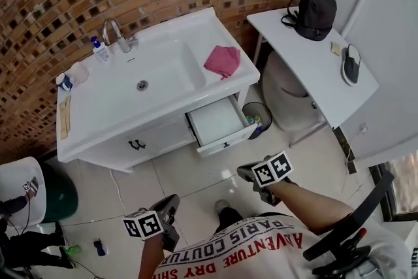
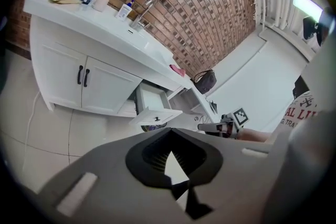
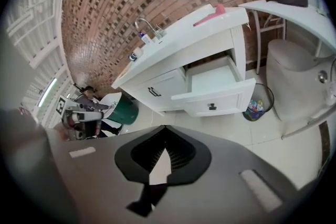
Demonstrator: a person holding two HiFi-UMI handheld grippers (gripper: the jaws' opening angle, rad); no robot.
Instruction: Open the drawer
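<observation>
The white drawer (image 1: 219,122) on the right of the sink cabinet (image 1: 157,140) stands pulled out, its inside bare, its small dark handle (image 1: 226,144) facing the floor tiles. It also shows in the left gripper view as the drawer (image 2: 155,107) and in the right gripper view as the drawer (image 3: 215,84). My left gripper (image 1: 171,199) is shut and holds nothing, close to my body and far from the cabinet. My right gripper (image 1: 243,171) is shut too, empty, raised well short of the drawer front. The jaws meet in both gripper views: the left gripper (image 2: 170,131) and the right gripper (image 3: 164,127).
A pink cloth (image 1: 223,61) lies on the counter beside the basin; a tap (image 1: 114,32) and soap bottle (image 1: 100,49) stand behind it. A small bin (image 1: 257,115) sits right of the drawer. A white side table (image 1: 313,68) carries a black backpack (image 1: 315,12). A green bin (image 1: 57,196) stands left.
</observation>
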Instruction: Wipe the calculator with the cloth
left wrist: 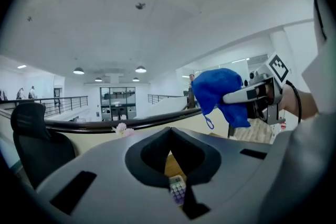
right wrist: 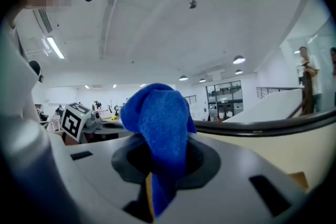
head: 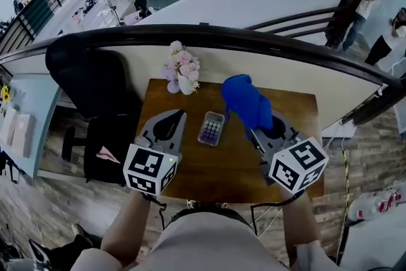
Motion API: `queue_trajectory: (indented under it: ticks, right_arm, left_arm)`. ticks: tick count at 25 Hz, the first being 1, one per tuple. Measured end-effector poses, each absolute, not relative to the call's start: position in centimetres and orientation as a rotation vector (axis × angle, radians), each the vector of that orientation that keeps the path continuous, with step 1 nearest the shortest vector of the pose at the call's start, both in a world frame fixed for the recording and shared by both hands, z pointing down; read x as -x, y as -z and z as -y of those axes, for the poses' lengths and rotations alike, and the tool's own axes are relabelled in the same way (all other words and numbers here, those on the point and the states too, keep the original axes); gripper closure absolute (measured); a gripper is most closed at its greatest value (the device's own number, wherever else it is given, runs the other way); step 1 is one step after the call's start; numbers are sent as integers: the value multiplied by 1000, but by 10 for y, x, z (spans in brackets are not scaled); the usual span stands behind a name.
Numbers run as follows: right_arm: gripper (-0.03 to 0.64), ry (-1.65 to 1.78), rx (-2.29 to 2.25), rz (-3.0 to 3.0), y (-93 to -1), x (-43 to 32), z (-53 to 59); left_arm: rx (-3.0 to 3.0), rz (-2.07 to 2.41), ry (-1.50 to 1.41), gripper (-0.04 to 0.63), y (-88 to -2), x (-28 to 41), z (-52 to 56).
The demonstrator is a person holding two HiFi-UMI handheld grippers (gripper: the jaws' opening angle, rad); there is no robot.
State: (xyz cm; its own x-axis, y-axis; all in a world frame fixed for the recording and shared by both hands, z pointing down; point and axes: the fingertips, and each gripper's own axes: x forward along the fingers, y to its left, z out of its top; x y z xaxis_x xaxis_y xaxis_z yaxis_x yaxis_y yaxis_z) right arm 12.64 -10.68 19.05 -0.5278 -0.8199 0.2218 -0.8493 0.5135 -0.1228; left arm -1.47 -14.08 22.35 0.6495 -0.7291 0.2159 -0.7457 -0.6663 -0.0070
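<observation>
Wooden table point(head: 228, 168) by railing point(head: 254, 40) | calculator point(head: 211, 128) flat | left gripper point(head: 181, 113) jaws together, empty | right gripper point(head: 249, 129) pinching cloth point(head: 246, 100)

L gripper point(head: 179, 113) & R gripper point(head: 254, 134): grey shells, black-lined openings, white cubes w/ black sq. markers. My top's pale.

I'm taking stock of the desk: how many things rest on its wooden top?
2. The calculator lies near the middle; the flower vase stands at the back edge. The blue cloth is in the right gripper, off the desk. More may be hidden.
</observation>
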Motion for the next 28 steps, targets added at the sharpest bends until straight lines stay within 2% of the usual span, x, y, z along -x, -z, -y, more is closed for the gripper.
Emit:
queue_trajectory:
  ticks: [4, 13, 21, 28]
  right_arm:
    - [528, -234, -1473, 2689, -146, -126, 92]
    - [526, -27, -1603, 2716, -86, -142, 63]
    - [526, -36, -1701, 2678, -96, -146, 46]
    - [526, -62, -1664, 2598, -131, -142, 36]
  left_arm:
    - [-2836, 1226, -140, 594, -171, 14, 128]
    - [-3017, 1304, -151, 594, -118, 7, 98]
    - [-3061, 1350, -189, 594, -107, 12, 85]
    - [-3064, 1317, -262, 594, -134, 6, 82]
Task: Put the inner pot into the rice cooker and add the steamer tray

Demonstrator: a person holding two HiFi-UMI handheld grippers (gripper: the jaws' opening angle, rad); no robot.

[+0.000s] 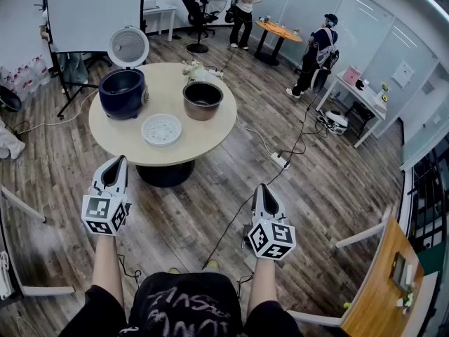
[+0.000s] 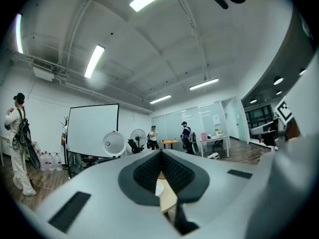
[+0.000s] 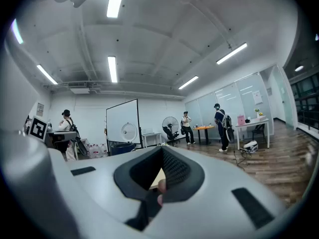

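Metal pot [image 1: 203, 100] is standing mouth-up on table [image 1: 226, 121], right of open cooker [image 1: 122, 92]; tray [image 1: 162, 129] is lying flat. Left gripper [image 1: 118, 160] and right gripper [image 1: 261, 187] are hovering level, closed, empty.

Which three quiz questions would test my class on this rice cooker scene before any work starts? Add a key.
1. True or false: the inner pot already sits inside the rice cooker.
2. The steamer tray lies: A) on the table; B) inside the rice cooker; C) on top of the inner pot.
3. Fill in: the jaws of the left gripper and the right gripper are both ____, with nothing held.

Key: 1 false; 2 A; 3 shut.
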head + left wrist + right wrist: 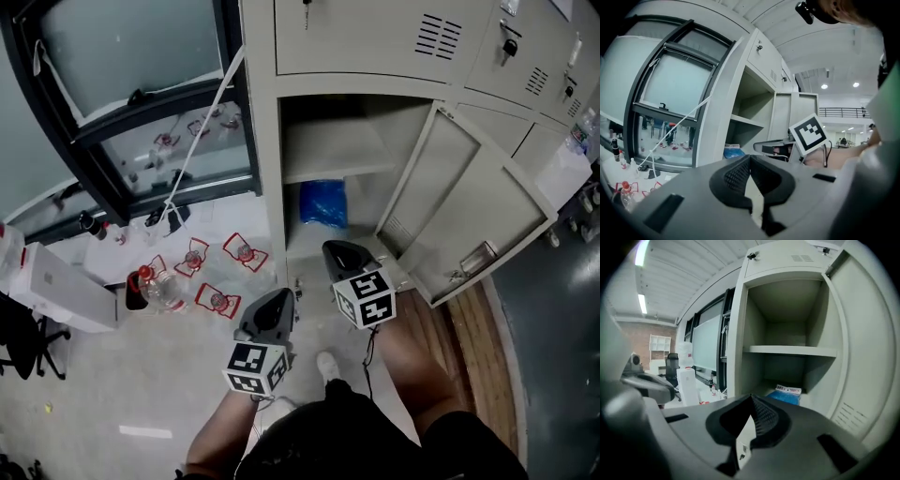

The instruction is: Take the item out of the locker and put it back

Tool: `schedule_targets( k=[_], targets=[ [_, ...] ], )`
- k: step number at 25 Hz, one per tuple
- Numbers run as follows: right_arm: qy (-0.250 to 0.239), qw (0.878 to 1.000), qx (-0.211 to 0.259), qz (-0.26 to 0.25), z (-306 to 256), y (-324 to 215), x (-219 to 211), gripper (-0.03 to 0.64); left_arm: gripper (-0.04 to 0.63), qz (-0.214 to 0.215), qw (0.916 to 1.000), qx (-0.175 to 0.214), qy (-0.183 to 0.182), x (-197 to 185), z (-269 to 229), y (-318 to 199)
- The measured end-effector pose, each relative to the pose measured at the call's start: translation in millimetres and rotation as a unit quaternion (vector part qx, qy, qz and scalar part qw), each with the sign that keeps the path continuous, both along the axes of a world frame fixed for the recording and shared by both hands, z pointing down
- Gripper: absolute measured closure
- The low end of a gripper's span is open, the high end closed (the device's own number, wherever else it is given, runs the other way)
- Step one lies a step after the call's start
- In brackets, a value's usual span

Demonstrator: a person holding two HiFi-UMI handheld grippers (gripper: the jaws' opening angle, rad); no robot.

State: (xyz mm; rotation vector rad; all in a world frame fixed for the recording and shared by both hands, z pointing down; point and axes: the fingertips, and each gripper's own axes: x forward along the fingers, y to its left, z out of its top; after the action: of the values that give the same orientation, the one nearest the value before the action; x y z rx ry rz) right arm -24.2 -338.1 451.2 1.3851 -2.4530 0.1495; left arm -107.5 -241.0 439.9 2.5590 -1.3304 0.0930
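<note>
The blue bag (323, 203) lies in the locker (265, 169), under the shelf (333, 150). It looks soft, light and probably slippery, so its top edge seems best to pinch. Left gripper (281, 298) and right gripper (337, 253) are closed, empty.

Floor (141, 394): pale, speckled; wood strip (473, 347) at right, darker floor beyond it.
Window (131, 56): frosted pane, dark frame (141, 114), white cord (201, 141) hanging across.
Lockers (375, 42): beige bank; one door (469, 206) open.
Ceiling (684, 273): white, ribbed; strip lights (642, 303).
Far wall (623, 333): brick; office chair (671, 364) before it.
</note>
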Motion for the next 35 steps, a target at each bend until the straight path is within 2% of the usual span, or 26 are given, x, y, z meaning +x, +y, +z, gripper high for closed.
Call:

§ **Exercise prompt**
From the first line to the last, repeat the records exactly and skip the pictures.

§ **Solution to the exercise**
Demonstrator: a person holding two HiFi-UMI handheld grippers (gripper: the jaws' opening angle, rad); no robot.
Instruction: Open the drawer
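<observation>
The white drawer (image 1: 219,122) on the right of the sink cabinet (image 1: 157,140) stands pulled out, its inside bare, its small dark handle (image 1: 226,144) facing the floor tiles. It also shows in the left gripper view as the drawer (image 2: 155,107) and in the right gripper view as the drawer (image 3: 215,84). My left gripper (image 1: 171,199) is shut and holds nothing, close to my body and far from the cabinet. My right gripper (image 1: 243,171) is shut too, empty, raised well short of the drawer front. The jaws meet in both gripper views: the left gripper (image 2: 170,131) and the right gripper (image 3: 164,127).
A pink cloth (image 1: 223,61) lies on the counter beside the basin; a tap (image 1: 114,32) and soap bottle (image 1: 100,49) stand behind it. A small bin (image 1: 257,115) sits right of the drawer. A white side table (image 1: 313,68) carries a black backpack (image 1: 315,12). A green bin (image 1: 57,196) stands left.
</observation>
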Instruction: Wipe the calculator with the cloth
left wrist: 
right wrist: 
head: 
Motion API: `queue_trajectory: (indented under it: ticks, right_arm, left_arm)`. ticks: tick count at 25 Hz, the first being 1, one per tuple. Measured end-effector poses, each absolute, not relative to the call's start: position in centimetres and orientation as a rotation vector (axis × angle, radians), each the vector of that orientation that keeps the path continuous, with step 1 nearest the shortest vector of the pose at the call's start, both in a world frame fixed for the recording and shared by both hands, z pointing down; read x as -x, y as -z and z as -y of those axes, for the poses' lengths and rotations alike, and the tool's own axes are relabelled in the same way (all other words and numbers here, those on the point and the states too, keep the original axes); gripper closure absolute (measured); a gripper is most closed at its greatest value (the device's own number, wherever else it is given, runs the other way); step 1 is one step after the call's start; numbers are sent as integers: the value multiplied by 1000, but by 10 for y, x, z (spans in brackets are not scaled); the usual span stands behind a name.
Numbers run as follows: right_arm: gripper (-0.03 to 0.64), ry (-1.65 to 1.78), rx (-2.29 to 2.25), rz (-3.0 to 3.0), y (-93 to -1), x (-43 to 32), z (-53 to 59); left_arm: rx (-3.0 to 3.0), rz (-2.07 to 2.41), ry (-1.50 to 1.41), gripper (-0.04 to 0.63), y (-88 to -2), x (-28 to 41), z (-52 to 56).
The demonstrator is a person holding two HiFi-UMI handheld grippers (gripper: the jaws' opening angle, rad); there is no robot.
State: (xyz cm; its own x-axis, y-axis; all in a world frame fixed for the recording and shared by both hands, z pointing down; point and axes: the fingertips, and each gripper's own axes: x forward along the fingers, y to its left, z out of its top; x y z xaxis_x xaxis_y xaxis_z yaxis_x yaxis_y yaxis_z) right arm 12.64 -10.68 19.05 -0.5278 -0.8199 0.2218 -0.8493 0.5135 -0.1228; left arm -1.47 -14.08 22.35 0.6495 -0.7291 0.2159 -0.7457 -0.6663 -0.0070
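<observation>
Wooden table point(head: 228, 168) by railing point(head: 254, 40) | calculator point(head: 211, 128) flat | left gripper point(head: 181, 113) jaws together, empty | right gripper point(head: 249, 129) pinching cloth point(head: 246, 100)

L gripper point(head: 179, 113) & R gripper point(head: 254, 134): grey shells, black-lined openings, white cubes w/ black sq. markers. My top's pale.

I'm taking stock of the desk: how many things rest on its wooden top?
2. The calculator lies near the middle; the flower vase stands at the back edge. The blue cloth is in the right gripper, off the desk. More may be hidden.
</observation>
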Motion for the next 28 steps, targets added at the sharpest bends until straight lines stay within 2% of the usual span, x, y, z along -x, -z, -y, more is closed for the gripper.
Emit:
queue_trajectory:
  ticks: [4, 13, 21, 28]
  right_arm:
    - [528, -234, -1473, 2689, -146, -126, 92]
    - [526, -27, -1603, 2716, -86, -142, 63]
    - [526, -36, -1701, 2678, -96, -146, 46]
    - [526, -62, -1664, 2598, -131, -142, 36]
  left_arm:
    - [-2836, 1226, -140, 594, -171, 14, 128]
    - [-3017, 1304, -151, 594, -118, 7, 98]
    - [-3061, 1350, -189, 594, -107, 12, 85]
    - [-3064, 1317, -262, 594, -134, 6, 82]
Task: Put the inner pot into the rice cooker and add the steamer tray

Demonstrator: a person holding two HiFi-UMI handheld grippers (gripper: the jaws' opening angle, rad); no robot.

[+0.000s] 
[+0.000s] 
[+0.000s] 

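Metal pot [image 1: 203, 100] is standing mouth-up on table [image 1: 226, 121], right of open cooker [image 1: 122, 92]; tray [image 1: 162, 129] is lying flat. Left gripper [image 1: 118, 160] and right gripper [image 1: 261, 187] are hovering level, closed, empty.

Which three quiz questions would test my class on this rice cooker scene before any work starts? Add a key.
1. True or false: the inner pot already sits inside the rice cooker.
2. The steamer tray lies: A) on the table; B) inside the rice cooker; C) on top of the inner pot.
3. Fill in: the jaws of the left gripper and the right gripper are both ____, with nothing held.

Key: 1 false; 2 A; 3 shut.
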head + left wrist + right wrist: 

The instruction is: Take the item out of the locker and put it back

Tool: `schedule_targets( k=[_], targets=[ [_, ...] ], )`
- k: step number at 25 Hz, one per tuple
- Numbers run as follows: right_arm: qy (-0.250 to 0.239), qw (0.878 to 1.000), qx (-0.211 to 0.259), qz (-0.26 to 0.25), z (-306 to 256), y (-324 to 215), x (-219 to 211), gripper (-0.03 to 0.64); left_arm: gripper (-0.04 to 0.63), qz (-0.214 to 0.215), qw (0.916 to 1.000), qx (-0.175 to 0.214), qy (-0.183 to 0.182), x (-197 to 185), z (-269 to 229), y (-318 to 199)
- The measured end-effector pose, each relative to the pose measured at the call's start: translation in millimetres and rotation as a unit quaternion (vector part qx, qy, qz and scalar part qw), each with the sign that keeps the path continuous, both along the axes of a world frame fixed for the recording and shared by both hands, z pointing down
- Gripper: absolute measured closure
- The low end of a gripper's span is open, the high end closed (the device's own number, wherever else it is given, runs the other way)
- Step one lies a step after the call's start
- In brackets, a value's usual span

Demonstrator: a person holding two HiFi-UMI handheld grippers (gripper: the jaws' opening angle, rad); no robot.

State: (xyz mm; rotation vector rad; all in a world frame fixed for the recording and shared by both hands, z pointing down; point and axes: the fingertips, and each gripper's own axes: x forward along the fingers, y to its left, z out of its top; after the action: of the values that give the same orientation, the one nearest the value before the action; x y z rx ry rz) right arm -24.2 -338.1 451.2 1.3851 -2.4530 0.1495; left arm -107.5 -241.0 439.9 2.5590 -1.3304 0.0930
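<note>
The blue bag (323, 203) lies in the locker (265, 169), under the shelf (333, 150). It looks soft, light and probably slippery, so its top edge seems best to pinch. Left gripper (281, 298) and right gripper (337, 253) are closed, empty.

Floor (141, 394): pale, speckled; wood strip (473, 347) at right, darker floor beyond it.
Window (131, 56): frosted pane, dark frame (141, 114), white cord (201, 141) hanging across.
Lockers (375, 42): beige bank; one door (469, 206) open.
Ceiling (684, 273): white, ribbed; strip lights (642, 303).
Far wall (623, 333): brick; office chair (671, 364) before it.
</note>
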Motion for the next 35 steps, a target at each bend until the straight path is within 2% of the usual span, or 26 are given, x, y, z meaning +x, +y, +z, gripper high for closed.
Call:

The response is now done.